Les Islandais ont voté contre la proposition du gouvernement d’engager des pourparlers d’adhésion à l’Union européenne. Le camp du « Non » l’emporte avec 52,5 % des suffrages, selon les résultats quasi définitifs diffusés dimanche par la chaîne publique RUV.
Le résultat est sans appel, même si quelques bulletins restaient à comptabiliser dans l’un des six districts électoraux du pays : 52,5 % des électeurs islandais ont choisi le « Non », contre 47,5 % pour le « Oui ». « La nation rejette les négociations d’adhésion avec l’UE », a tranché RUV à l’issue du dépouillement.

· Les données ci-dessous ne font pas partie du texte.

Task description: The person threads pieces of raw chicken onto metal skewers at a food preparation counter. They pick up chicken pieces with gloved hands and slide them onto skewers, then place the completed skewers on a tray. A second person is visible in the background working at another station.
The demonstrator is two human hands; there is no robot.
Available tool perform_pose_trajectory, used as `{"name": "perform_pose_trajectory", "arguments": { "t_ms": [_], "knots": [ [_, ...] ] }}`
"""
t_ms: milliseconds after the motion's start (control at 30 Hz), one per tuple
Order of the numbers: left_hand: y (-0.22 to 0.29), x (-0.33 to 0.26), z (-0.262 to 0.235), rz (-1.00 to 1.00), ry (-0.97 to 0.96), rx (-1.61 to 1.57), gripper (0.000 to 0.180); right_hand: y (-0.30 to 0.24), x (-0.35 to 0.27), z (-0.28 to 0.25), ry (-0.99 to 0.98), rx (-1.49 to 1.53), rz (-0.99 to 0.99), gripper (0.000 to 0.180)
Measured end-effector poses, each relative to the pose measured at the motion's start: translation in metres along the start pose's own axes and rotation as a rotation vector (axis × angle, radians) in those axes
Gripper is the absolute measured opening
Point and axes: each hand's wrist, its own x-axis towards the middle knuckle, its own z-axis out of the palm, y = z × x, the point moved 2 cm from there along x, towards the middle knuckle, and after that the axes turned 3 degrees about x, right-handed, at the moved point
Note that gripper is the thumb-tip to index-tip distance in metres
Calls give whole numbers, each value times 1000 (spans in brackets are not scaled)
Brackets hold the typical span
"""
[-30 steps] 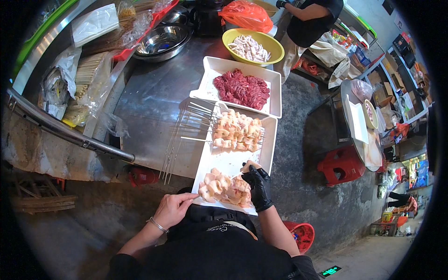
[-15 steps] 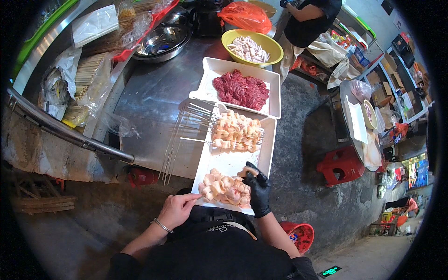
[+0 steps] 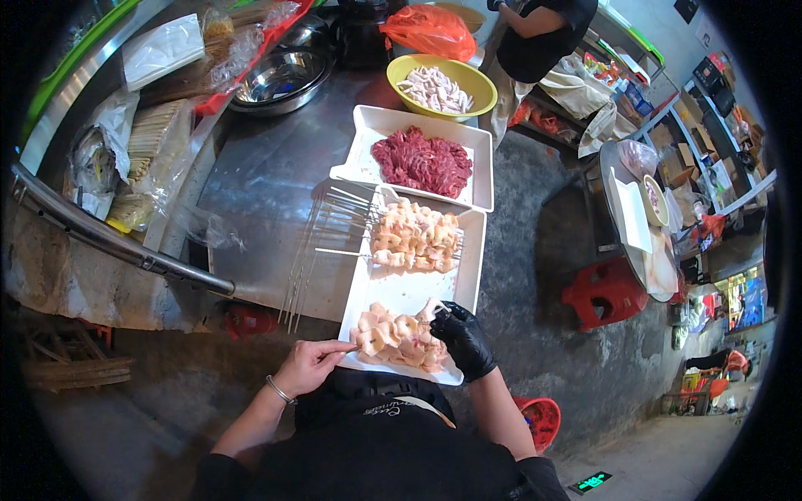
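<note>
My bare left hand (image 3: 307, 366), with a bangle at the wrist, pinches what looks like the end of a thin skewer at the near left corner of a white tray (image 3: 351, 292). Most of that skewer is hidden by the pile of pale raw meat pieces (image 3: 397, 334). Over the pile's right side, my right hand (image 3: 464, 338), in a black glove, grips a pale meat piece (image 3: 429, 309) between thumb and fingers. Finished meat skewers (image 3: 418, 234) lie stacked at the tray's far end, their metal ends sticking out over its left rim.
Several bare metal skewers (image 3: 302, 267) lie on the steel table (image 3: 251, 234). Beyond are a white tray of sliced red meat (image 3: 426, 163), a yellow bowl (image 3: 489, 98) and metal bowls (image 3: 284, 79). A co-worker (image 3: 547, 37) stands at the far right. Red stool (image 3: 606, 292) and bucket (image 3: 543, 417) stand right.
My right hand has moved slightly down and turned, with the meat piece still in its fingers. My left hand has shifted slightly. The whole view has drifted a little to the left.
</note>
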Motion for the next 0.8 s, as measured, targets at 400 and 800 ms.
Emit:
{"name": "perform_pose_trajectory", "arguments": {
  "t_ms": [400,800],
  "knots": [
    [16,-5,5,-92,119,255,22,-2,-6,8,128,-493,-475,22],
    [22,8,29,-1,133,222,17,26,4,1,127,181,-135,29]
  ]
}}
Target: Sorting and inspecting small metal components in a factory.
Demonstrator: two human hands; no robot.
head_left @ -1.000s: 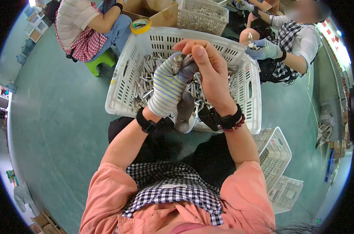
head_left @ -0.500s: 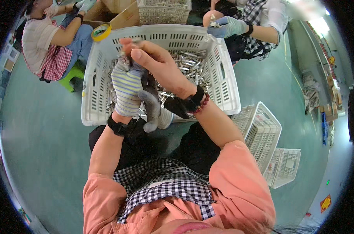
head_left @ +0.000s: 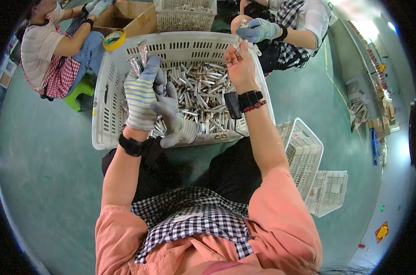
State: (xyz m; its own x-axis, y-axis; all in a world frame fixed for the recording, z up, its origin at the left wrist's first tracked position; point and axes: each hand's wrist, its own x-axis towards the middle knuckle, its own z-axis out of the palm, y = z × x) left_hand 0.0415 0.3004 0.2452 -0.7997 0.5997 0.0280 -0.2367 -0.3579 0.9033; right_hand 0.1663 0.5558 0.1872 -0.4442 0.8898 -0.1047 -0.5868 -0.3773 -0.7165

La Première ministre Kristrun Frostadottir avait présenté ce référendum comme un moment « maintenant ou jamais », prévenant que le « Non » clôturerait définitivement toute spéculation sur une entrée du pays dans le bloc européen. Les partisans du « Oui » faisaient valoir qu’une adhésion permettrait de faire baisser des taux d’intérêt élevés et d’offrir davantage de sécurité dans un contexte mondial troublé par la guerre en Ukraine et les déclarations du président américain Donald Trump sur l’annexion du Groenland, autre île arctique.
Les opposants à l’adhésion ont, eux, défendu la souveraineté islandaise et la protection des eaux de pêche nationales, deux arguments qui ont manifestement convaincu une majorité de votants.
Ce n’est pas la première fois que l’Islande se retrouve à ce carrefour européen. Le pays avait déposé une candidature à l’adhésion en 2009, en pleine crise financière. Un gouvernement eurosceptique avait mis fin aux négociations en 2013, et la question était restée en suspens depuis lors.